Work task ▸
Of the lines below, copy those that hold the word "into".

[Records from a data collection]
++++++++

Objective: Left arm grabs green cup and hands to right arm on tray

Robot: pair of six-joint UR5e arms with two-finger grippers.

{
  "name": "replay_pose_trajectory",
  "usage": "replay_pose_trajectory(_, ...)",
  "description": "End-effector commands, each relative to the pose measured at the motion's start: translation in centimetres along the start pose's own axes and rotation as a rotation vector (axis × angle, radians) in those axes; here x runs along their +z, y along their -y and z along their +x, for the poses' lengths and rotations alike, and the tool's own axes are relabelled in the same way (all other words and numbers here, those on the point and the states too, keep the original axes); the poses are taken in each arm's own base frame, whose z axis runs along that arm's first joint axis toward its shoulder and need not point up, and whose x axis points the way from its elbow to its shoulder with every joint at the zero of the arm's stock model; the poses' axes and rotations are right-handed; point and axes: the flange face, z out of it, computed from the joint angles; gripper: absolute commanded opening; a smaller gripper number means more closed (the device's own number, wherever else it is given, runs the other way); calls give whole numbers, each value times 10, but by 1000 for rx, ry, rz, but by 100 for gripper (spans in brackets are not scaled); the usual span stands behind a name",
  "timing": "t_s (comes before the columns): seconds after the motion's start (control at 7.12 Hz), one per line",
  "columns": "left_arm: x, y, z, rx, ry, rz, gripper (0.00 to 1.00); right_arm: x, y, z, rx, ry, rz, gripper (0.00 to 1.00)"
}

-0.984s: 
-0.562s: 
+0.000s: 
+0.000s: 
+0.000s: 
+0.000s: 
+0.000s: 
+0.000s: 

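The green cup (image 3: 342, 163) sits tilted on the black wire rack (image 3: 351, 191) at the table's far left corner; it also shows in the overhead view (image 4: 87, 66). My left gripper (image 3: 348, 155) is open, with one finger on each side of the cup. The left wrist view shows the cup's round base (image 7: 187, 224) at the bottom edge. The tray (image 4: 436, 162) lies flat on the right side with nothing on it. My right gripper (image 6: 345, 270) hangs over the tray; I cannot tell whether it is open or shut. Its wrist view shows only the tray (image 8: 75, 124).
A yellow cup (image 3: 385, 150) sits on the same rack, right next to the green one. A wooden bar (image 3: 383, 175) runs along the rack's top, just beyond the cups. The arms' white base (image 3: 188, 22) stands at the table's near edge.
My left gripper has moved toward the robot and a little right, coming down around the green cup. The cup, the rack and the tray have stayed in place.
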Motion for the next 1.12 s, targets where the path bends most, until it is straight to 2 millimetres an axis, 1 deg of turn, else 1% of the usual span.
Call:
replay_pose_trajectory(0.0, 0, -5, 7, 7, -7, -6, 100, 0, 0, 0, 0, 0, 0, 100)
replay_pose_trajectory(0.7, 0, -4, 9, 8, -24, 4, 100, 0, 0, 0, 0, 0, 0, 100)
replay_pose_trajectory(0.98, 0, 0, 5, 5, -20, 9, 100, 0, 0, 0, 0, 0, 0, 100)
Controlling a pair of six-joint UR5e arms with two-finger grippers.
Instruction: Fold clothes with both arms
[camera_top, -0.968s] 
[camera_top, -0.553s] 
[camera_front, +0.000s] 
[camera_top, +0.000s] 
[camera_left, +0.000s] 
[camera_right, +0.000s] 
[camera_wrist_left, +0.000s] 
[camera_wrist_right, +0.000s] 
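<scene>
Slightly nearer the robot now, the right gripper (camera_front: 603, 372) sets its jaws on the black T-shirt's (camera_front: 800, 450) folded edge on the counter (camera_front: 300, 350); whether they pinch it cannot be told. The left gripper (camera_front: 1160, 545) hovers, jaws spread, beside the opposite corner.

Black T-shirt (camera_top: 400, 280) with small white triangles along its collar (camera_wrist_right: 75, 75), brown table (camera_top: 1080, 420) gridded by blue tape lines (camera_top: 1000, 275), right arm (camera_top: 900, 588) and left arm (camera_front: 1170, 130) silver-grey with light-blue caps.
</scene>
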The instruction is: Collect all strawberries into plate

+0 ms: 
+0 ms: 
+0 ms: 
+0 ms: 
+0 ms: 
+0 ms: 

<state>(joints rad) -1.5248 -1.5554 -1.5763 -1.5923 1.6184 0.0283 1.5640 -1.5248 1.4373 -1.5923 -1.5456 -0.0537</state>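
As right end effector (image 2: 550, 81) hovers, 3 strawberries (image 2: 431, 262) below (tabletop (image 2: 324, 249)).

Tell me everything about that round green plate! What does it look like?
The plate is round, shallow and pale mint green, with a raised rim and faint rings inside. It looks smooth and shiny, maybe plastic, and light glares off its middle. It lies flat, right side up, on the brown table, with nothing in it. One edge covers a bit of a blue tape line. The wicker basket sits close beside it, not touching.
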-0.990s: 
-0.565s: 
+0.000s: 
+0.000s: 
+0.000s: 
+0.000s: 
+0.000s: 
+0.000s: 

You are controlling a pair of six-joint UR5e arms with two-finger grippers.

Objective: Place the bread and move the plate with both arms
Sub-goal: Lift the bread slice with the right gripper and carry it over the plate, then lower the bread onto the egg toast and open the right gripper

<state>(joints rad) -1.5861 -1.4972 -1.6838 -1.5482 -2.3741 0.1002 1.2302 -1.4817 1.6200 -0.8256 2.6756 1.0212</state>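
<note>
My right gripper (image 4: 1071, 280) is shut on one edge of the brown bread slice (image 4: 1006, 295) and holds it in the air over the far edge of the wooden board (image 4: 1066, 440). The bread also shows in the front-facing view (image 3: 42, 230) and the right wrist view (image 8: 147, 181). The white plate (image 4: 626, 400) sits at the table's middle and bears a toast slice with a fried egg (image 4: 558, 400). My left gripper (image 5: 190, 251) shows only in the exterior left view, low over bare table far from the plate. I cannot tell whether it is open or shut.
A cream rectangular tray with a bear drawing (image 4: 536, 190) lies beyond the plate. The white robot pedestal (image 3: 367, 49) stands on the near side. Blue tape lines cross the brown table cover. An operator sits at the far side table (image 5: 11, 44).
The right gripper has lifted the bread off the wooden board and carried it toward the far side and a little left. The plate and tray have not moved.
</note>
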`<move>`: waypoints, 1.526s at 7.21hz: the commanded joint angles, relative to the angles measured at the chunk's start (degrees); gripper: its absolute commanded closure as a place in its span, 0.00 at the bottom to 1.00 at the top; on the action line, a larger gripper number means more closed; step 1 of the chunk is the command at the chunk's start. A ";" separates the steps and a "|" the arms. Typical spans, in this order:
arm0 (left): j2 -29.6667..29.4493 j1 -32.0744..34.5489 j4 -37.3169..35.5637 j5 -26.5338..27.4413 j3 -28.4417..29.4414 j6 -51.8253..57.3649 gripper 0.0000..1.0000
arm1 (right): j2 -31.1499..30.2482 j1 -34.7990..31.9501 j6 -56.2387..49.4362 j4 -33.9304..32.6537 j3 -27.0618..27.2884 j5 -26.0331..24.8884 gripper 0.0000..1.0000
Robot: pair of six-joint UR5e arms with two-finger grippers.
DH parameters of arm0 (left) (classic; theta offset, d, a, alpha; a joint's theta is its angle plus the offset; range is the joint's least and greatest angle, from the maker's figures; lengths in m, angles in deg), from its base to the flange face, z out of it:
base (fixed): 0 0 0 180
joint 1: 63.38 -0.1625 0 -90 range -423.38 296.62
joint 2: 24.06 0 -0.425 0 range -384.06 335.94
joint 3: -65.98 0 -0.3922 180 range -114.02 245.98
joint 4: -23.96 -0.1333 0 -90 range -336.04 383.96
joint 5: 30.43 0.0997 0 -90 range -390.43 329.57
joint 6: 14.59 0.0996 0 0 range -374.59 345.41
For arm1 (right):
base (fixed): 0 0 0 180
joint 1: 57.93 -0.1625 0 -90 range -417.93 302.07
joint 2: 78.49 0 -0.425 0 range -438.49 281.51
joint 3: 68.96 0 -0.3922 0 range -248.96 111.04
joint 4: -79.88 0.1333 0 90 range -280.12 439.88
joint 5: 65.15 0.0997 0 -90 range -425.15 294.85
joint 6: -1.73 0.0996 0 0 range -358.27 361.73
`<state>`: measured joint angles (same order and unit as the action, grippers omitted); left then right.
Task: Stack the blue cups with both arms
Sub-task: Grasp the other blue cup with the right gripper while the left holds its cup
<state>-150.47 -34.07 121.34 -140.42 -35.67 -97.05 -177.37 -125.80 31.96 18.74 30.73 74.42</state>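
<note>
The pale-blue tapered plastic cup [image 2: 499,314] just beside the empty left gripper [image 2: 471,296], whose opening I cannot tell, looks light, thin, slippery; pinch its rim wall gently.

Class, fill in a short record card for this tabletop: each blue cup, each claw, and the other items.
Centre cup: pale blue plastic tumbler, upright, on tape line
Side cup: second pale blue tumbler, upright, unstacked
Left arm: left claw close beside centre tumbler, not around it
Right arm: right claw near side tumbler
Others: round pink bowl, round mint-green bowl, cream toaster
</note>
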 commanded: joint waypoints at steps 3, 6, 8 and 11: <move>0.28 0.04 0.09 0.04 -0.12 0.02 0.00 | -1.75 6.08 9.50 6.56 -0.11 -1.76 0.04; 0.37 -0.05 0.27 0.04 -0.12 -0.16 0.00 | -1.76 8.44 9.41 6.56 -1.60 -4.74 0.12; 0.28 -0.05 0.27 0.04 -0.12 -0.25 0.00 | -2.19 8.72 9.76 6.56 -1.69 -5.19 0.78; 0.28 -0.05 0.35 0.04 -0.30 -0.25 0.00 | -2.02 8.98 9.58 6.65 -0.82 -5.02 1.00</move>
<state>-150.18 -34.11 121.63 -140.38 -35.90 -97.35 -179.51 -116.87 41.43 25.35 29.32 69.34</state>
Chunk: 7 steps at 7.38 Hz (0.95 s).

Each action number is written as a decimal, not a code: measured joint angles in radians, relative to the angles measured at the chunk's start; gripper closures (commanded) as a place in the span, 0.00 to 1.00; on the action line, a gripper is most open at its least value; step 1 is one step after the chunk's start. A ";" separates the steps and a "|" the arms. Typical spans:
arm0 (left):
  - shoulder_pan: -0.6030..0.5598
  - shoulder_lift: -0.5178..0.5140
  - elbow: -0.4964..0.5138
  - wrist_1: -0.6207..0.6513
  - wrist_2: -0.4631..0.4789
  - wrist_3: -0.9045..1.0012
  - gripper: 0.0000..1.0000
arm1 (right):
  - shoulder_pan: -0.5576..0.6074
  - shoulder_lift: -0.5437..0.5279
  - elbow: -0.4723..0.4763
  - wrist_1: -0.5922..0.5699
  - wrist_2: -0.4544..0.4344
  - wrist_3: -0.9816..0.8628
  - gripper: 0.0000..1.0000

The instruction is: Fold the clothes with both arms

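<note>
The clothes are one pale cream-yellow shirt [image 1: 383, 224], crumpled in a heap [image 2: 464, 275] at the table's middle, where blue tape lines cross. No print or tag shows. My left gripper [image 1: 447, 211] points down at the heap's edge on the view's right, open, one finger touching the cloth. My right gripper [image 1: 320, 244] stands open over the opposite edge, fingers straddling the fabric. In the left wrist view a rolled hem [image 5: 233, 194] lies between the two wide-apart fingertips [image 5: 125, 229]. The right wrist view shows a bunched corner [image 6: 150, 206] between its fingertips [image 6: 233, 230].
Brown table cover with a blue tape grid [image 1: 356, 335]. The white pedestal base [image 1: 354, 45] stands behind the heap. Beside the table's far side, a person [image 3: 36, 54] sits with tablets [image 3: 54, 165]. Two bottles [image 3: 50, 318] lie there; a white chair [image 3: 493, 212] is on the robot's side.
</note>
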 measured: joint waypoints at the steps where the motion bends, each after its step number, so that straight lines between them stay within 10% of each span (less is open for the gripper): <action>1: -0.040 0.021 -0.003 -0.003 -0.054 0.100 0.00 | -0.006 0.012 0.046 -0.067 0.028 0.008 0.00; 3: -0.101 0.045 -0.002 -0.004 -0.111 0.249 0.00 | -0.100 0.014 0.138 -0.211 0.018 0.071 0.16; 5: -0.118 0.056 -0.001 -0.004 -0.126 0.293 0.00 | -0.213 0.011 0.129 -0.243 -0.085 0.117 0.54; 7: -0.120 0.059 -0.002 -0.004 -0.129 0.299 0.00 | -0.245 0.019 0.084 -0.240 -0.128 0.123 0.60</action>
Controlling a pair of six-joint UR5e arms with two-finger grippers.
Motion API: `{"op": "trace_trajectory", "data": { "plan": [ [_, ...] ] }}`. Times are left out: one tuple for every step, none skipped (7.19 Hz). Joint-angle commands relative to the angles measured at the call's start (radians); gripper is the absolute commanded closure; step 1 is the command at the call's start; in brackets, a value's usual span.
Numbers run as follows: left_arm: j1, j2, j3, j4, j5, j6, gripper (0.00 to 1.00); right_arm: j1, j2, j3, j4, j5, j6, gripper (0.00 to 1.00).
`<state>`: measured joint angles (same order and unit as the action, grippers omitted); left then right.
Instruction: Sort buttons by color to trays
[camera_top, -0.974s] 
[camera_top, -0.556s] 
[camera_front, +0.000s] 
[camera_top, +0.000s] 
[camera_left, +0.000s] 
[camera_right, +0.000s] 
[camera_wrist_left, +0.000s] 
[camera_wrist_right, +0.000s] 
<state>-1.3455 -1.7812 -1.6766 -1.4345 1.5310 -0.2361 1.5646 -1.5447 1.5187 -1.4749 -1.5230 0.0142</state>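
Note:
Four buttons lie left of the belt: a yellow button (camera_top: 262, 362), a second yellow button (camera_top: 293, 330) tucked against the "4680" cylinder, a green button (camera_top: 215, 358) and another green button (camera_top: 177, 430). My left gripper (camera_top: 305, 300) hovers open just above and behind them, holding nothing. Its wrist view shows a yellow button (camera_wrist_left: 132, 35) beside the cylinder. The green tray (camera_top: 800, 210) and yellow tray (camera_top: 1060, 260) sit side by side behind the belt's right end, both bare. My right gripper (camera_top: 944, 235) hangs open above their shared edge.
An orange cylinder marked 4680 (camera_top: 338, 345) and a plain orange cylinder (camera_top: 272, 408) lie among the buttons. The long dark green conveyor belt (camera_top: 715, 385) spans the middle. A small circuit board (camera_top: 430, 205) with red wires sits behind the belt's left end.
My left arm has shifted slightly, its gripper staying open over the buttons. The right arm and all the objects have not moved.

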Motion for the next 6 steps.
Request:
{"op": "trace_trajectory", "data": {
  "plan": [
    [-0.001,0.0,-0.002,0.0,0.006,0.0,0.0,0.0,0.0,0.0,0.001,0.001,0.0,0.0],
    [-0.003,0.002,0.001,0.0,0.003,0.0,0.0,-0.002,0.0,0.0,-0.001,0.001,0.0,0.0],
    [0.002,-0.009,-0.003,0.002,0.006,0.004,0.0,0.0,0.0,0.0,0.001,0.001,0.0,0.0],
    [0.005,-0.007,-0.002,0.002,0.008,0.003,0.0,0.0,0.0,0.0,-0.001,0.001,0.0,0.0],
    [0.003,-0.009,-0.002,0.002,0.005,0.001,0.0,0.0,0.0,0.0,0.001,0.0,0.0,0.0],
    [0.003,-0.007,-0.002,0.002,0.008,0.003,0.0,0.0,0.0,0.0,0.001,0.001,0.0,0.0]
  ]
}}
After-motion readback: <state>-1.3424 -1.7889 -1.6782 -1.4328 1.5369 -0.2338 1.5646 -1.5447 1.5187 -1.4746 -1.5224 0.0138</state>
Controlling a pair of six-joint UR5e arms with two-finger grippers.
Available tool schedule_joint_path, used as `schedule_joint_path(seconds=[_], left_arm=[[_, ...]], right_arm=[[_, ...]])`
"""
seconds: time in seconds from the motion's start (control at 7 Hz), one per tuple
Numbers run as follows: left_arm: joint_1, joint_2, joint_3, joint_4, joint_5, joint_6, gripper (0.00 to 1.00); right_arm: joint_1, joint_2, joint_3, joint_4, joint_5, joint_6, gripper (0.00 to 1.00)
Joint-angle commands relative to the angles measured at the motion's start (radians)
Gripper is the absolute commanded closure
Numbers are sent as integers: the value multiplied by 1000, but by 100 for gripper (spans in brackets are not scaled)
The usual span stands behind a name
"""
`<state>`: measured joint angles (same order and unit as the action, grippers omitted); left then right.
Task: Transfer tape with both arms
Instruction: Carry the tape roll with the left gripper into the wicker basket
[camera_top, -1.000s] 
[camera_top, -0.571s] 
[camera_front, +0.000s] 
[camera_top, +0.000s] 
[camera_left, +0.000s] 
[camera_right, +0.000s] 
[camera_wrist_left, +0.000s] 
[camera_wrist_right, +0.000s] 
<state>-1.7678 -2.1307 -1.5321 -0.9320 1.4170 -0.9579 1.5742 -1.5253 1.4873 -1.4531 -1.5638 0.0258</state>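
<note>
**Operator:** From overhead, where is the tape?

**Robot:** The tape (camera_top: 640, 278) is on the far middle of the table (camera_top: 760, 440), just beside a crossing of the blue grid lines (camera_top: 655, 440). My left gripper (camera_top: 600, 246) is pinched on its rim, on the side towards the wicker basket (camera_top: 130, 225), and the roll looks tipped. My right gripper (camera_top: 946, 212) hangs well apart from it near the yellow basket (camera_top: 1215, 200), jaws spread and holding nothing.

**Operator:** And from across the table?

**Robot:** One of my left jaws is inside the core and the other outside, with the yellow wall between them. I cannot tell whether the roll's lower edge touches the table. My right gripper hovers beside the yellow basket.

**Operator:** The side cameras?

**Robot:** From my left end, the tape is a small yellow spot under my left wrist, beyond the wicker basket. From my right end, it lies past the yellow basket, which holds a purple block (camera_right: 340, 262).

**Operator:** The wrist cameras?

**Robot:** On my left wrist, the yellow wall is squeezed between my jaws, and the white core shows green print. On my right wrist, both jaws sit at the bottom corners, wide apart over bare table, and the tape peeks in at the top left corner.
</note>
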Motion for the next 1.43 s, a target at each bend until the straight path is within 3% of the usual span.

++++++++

Result of this exercise ▸
The instruction is: Collect all strawberries into plate
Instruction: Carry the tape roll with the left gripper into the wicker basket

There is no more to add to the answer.